In some environments, it may be desirable to run this as a LaunchDaemon on a Caching server in order to keep particular assets available. To do this, you could use a basic LaunchDaemon that runs once a day. The example below has the precache.py tool located in /usr/local/bin and is set to get the OTA updates for an iPhone8,2 and iPad6,7; it runs on a Wednesday at 19:00.

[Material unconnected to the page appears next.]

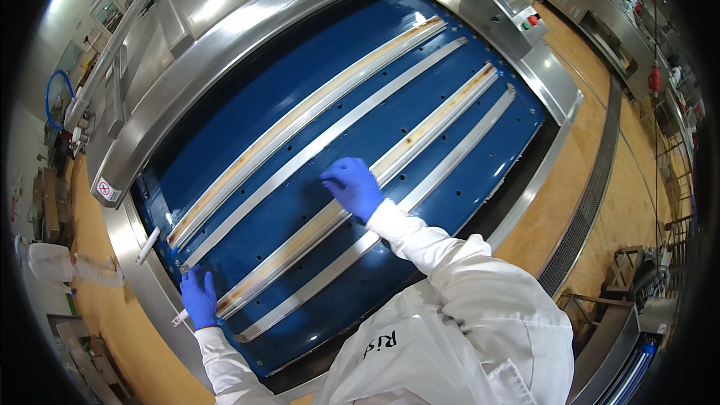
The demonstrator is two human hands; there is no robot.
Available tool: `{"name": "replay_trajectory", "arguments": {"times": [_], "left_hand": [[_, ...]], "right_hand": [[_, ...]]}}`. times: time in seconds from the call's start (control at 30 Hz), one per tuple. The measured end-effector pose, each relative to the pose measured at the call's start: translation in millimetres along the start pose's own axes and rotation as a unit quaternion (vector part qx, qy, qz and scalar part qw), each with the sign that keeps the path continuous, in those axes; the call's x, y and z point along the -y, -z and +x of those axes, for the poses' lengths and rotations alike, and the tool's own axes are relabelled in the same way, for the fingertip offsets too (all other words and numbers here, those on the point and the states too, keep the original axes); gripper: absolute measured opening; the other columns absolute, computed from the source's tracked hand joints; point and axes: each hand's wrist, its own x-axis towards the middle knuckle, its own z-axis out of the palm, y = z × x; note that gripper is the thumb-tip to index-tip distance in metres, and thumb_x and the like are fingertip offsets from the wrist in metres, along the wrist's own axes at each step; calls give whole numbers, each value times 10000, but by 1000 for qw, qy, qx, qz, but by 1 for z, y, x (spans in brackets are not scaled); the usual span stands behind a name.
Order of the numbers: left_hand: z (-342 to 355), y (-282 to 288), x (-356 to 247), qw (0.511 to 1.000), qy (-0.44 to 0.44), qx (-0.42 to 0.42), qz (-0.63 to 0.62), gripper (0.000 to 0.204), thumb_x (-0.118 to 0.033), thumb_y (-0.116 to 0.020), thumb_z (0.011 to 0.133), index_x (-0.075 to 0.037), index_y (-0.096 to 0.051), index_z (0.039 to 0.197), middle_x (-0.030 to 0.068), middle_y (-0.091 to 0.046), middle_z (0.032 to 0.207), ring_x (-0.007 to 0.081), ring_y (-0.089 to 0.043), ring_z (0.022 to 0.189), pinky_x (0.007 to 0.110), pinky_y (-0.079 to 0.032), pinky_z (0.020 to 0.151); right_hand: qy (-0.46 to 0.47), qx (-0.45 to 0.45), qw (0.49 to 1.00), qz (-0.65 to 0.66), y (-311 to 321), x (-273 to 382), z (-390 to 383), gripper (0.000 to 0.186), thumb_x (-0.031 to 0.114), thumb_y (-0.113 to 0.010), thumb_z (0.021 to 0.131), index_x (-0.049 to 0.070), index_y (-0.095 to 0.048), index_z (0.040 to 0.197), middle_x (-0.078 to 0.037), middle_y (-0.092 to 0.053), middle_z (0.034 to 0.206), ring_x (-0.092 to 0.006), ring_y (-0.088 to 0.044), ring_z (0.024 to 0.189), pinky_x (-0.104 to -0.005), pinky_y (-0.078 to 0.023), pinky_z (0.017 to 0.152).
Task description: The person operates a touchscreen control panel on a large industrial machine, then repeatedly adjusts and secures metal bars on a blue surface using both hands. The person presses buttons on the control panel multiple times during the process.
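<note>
My left hand [199, 301], in a blue glove, is at the left edge of a large blue panel [217, 131]. Its fingers are stretched forward beside the end of a thin flat metal strip [277, 180], where a small metal fitting [184, 269] sits. Over the panel's middle is my right hand [354, 187], also blue-gloved, fingers curled together. Whatever they may hold is hidden. Just under it runs a wide metal sealing bar [300, 244] with a browned band. A second flat strip [330, 271] lies nearer me, and another wide bar [247, 166] farther away.
A steel machine frame [225, 41] surrounds the panel. At the far right is a control box [501, 11] with a red button [533, 20]. A floor drain grate [585, 210] runs along the right. Another person in white [56, 264] stands at far left.
</note>
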Motion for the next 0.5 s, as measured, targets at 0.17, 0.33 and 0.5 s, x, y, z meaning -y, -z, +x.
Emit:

A copy of this plist is included in this repo, simply place it in /Library/LaunchDaemons and precache.py in /usr/local/bin.

Using the LaunchDaemon

  1. Copy the LaunchDaemon to /Library/LaunchDaemons
  2. Change the ownership: chown root:wheel /Library/LaunchDaemons/com.github.krypted.precache.plist
  3. Change the permissions: chmod 644 /Library/LaunchDaemons/com.github.krypted.precache.plist
  4. Modify the LaunchDaemon file to suit your needs
  1. Make sure the precache.py script is in the correct location and with the correct permissions
  2. Load the LaunchDaemon: sudo launchctl load -w /Library/LaunchDaemons/com.github.krypted.precache.plist

If you want to change the day/s when this runs, you can simply change the integer values for Weekday to any combination of days, such as 246. This will run on Tuesday, Thursday, and Saturday.

To change the time, simply change the integer values for Hour and Minute - use 24hr time.

Further StartCalendarInterval reading: http://stackoverflow.com/questions/3570979/whats-the-difference-between-day-and-weekday-in-launchd-startcalendarinterv

Outset

You could alternatively use outset with a script that calls precache.py with relevant flags.